====== GIVEN INFORMATION

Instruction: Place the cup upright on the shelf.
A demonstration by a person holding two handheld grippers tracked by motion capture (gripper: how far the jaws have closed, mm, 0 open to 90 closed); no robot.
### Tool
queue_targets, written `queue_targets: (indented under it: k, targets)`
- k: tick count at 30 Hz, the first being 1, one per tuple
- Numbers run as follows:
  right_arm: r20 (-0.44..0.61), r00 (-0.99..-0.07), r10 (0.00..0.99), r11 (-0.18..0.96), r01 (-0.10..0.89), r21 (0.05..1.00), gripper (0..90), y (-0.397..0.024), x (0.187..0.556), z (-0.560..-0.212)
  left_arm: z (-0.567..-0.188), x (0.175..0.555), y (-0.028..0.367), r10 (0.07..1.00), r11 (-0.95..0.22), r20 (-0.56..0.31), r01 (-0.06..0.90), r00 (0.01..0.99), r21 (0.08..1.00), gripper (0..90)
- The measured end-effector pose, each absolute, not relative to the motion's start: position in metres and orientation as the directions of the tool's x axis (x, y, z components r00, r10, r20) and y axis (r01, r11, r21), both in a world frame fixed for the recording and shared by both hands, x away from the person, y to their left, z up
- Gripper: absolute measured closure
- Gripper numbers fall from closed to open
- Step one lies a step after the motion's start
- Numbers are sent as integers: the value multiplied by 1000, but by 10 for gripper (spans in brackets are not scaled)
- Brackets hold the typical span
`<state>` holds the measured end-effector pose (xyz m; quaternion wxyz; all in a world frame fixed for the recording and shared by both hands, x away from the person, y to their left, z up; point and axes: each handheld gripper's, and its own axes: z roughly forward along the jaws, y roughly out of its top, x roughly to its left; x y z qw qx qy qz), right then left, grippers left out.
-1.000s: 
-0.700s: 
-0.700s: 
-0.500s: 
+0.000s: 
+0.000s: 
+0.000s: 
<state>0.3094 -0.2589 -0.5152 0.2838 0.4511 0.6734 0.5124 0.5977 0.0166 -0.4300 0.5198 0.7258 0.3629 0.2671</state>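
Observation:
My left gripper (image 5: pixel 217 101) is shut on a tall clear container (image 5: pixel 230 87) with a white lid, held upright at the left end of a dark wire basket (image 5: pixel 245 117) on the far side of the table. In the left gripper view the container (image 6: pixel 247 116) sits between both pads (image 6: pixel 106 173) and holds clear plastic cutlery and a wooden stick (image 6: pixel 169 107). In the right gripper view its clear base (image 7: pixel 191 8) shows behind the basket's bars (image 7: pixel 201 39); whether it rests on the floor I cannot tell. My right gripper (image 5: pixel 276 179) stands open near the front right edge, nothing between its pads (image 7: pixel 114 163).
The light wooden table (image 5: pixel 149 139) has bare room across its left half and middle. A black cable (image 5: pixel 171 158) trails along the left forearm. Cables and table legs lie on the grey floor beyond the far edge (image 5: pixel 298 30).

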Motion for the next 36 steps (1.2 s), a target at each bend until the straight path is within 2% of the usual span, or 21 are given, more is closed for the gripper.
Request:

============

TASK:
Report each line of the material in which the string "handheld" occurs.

EXERCISE ANSWER:
A demonstration by a person holding two handheld grippers tracked by motion capture (gripper: how far the jaws have closed, mm, 0 open to 90 closed); no robot.
`<state>` holds the measured end-effector pose (xyz m; quaternion wxyz; all in a world frame fixed for the recording and shared by both hands, x away from the person, y to their left, z up; point and axes: each handheld gripper's, and its own axes: z roughly forward along the jaws, y roughly out of its top, x roughly to its left; x y z qw qx qy qz), right then left, grippers left out.

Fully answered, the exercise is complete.